▶ **What the task asks**:
How many lines of the data hold the word "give"? State the number and nothing else.
○ ○ ○ ○ ○ ○ ○
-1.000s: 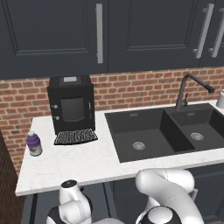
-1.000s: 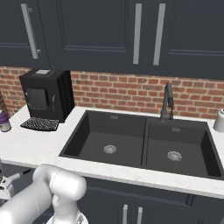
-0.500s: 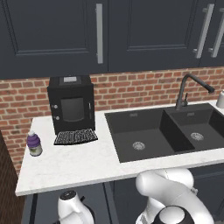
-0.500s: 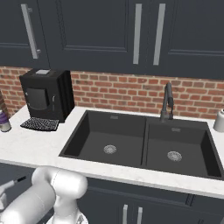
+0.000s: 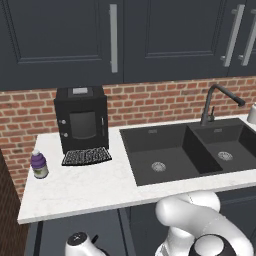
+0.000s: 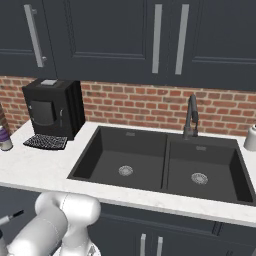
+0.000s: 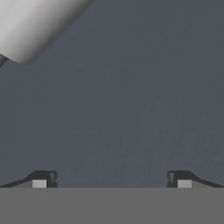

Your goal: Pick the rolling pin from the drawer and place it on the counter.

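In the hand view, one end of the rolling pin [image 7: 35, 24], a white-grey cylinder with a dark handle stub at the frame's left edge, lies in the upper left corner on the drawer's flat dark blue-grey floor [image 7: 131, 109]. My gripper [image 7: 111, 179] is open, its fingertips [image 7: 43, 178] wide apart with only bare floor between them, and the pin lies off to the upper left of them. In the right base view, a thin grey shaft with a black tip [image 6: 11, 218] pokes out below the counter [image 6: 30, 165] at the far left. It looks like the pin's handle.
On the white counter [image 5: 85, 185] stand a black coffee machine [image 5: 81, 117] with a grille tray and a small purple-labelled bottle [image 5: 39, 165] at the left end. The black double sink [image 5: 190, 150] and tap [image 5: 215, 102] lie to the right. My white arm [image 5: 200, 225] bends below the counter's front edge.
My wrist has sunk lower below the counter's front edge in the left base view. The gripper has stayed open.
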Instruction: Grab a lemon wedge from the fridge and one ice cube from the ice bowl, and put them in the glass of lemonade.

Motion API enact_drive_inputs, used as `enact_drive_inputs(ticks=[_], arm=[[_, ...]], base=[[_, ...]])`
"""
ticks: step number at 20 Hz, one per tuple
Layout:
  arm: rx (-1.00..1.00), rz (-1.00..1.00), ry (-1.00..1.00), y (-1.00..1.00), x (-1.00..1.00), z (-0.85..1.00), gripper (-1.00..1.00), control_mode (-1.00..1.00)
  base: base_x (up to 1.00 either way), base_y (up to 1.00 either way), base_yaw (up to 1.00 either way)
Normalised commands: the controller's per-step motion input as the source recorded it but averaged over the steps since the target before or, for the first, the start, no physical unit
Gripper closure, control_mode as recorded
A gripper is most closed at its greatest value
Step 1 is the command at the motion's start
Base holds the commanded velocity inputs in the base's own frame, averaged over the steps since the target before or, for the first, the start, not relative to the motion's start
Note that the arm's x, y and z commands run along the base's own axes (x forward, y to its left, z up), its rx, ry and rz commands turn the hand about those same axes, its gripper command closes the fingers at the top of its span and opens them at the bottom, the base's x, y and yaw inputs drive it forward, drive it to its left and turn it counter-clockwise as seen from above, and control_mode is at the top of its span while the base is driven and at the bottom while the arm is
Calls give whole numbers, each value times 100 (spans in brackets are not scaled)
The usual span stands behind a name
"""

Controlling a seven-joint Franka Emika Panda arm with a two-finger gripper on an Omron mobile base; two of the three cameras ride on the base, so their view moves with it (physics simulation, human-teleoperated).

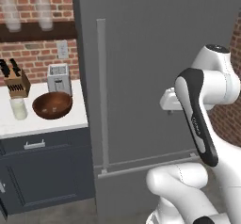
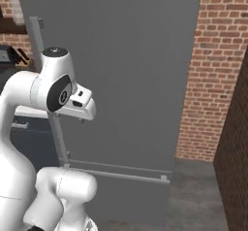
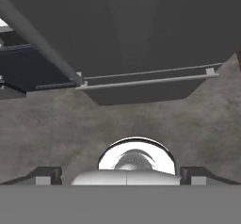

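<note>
The fridge (image 1: 155,77) is shut, so the lemon wedge must lie hidden inside; the first job is likely opening the door. The gripper (image 3: 127,173) hangs in front of the door, fingers (image 3: 44,175) spread wide and empty. Best to close squarely on the vertical bar handle (image 1: 100,91), then pull outward steadily. The ice bowl (image 1: 52,105) and glass of lemonade (image 1: 19,108) wait on the tabletop (image 1: 47,123).

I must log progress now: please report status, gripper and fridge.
Gripper open, empty, facing floor. Fridge shut, handle untouched. Ice bowl and lemonade glass on counter.
</note>
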Motion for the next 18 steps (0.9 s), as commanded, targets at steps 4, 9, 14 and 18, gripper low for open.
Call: enact_drive_inputs(ticks=[4, 9, 14, 18], arm=[[0, 0, 0, 0, 0, 0, -100, 100], [0, 0, 0, 0, 0, 0, -100, 100], [0, 0, 0, 0, 0, 0, -100, 100], [0, 0, 0, 0, 0, 0, -100, 100]], base=[[-28, 100, -9], [-20, 43, -1], [0, 26, 0], [0, 20, 0]])
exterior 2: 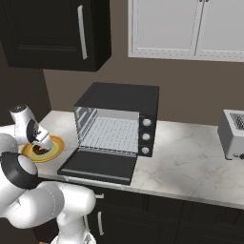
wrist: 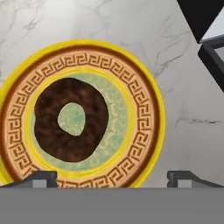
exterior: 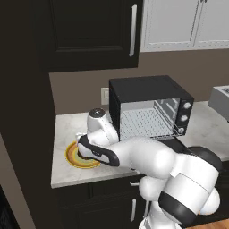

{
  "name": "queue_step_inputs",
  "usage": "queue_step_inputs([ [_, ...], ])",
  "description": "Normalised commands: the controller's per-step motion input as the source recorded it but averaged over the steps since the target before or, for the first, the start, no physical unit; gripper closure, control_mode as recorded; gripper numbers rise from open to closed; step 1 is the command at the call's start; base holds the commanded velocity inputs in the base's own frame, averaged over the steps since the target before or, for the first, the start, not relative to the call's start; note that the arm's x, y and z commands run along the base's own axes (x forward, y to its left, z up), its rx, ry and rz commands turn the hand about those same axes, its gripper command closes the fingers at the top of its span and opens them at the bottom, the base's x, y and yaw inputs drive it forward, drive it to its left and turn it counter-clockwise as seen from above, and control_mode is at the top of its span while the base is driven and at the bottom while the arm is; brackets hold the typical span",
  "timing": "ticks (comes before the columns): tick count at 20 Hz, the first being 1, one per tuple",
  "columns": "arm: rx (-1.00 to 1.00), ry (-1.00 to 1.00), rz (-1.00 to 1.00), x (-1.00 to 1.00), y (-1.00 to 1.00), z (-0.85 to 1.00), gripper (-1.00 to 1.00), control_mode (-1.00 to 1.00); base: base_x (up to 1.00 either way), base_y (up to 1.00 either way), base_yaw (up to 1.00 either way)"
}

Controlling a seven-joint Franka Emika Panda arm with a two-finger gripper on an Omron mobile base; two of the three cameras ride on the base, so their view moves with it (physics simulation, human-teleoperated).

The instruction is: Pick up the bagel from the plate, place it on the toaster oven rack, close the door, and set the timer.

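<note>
The bagel (wrist: 71, 119) lay flat on the plate (wrist: 144, 87), near the middle. It was a dark brown ring, and the plate's pale green showed through its hole. The plate sat on the marble counter (exterior 2: 190, 162), just to the left of the oven (exterior 2: 125, 102).

The gripper (wrist: 112, 177) hung over the plate and pointed down at it. Its 2 fingers (wrist: 41, 178) stood wide apart, 1 at each side of the hand view's bottom edge. They held nothing and did not touch the bagel. In the right base view the hand (exterior 2: 40, 138) was low over the plate (exterior 2: 56, 144), and a bit of the bagel (exterior 2: 40, 151) peeked out under it. In the left base view the arm hid most of the plate (exterior: 70, 154).

The oven door (exterior 2: 97, 166) hung open and lay flat over the counter edge. The rack (exterior 2: 112, 133) sat inside the oven with nothing on it. 3 round knobs (exterior 2: 145, 136) ran down the oven's right side. A grey toaster (exterior 2: 233, 133) stood far off to the right.
</note>
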Motion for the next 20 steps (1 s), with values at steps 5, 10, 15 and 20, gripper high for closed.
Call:
queue_step_inputs([
  [5, -0.01, 0.03, 0.0, 0.15, 0.05, -0.21, -1.0, -1.0, 0.0, 0.0, 0.0],
  [10, -0.02, 0.02, 0.0, 0.18, 0.05, -0.23, -1.0, -1.0, 0.0, 0.0, 0.0],
  [15, -0.02, 0.0, 0.0, 0.02, 0.0, -0.19, -1.0, -1.0, 0.0, 0.0, 0.0],
  [20, -0.01, 0.0, 0.0, 0.07, 0.0, -0.14, -1.0, -1.0, 0.0, 0.0, 0.0],
])
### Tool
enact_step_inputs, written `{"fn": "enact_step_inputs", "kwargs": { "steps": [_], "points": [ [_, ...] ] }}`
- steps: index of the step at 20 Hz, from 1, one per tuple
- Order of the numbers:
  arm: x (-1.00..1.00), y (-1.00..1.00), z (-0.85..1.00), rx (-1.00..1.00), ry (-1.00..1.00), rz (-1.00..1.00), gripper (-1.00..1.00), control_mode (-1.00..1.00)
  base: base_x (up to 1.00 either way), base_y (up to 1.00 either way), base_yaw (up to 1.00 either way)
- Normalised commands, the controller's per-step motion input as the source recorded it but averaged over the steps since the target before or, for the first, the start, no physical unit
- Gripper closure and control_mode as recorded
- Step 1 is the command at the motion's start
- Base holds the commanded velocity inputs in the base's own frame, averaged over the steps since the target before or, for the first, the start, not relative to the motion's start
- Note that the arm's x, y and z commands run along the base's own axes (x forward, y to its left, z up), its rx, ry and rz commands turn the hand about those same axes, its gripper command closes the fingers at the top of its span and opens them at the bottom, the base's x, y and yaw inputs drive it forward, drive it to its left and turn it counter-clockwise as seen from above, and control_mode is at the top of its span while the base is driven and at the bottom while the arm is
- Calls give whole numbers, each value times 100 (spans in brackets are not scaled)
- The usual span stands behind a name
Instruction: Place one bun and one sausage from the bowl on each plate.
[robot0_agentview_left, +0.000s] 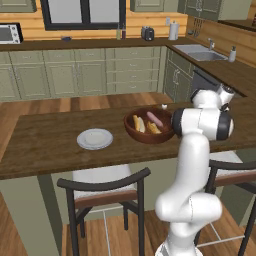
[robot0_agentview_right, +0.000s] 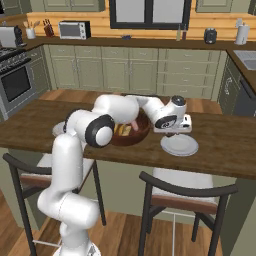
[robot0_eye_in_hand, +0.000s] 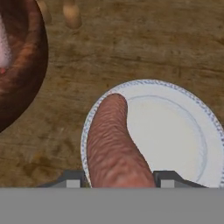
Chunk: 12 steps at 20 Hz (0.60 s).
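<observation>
Sausage pinched in claw | over plate rim | bowl near, apart

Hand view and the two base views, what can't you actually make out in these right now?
- Sausage, hand view: its near end is cut off by the bottom edge between the gripper tips, so pad contact is not visible.
- Bowl, hand view: cut by the left edge.
- Bowl, right base view: the arm covers most of it.
- Right plate, right base view: the hand overlaps its far rim.
</observation>
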Motion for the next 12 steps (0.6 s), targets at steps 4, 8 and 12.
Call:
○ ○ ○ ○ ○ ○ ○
▶ **Solution for this task**:
2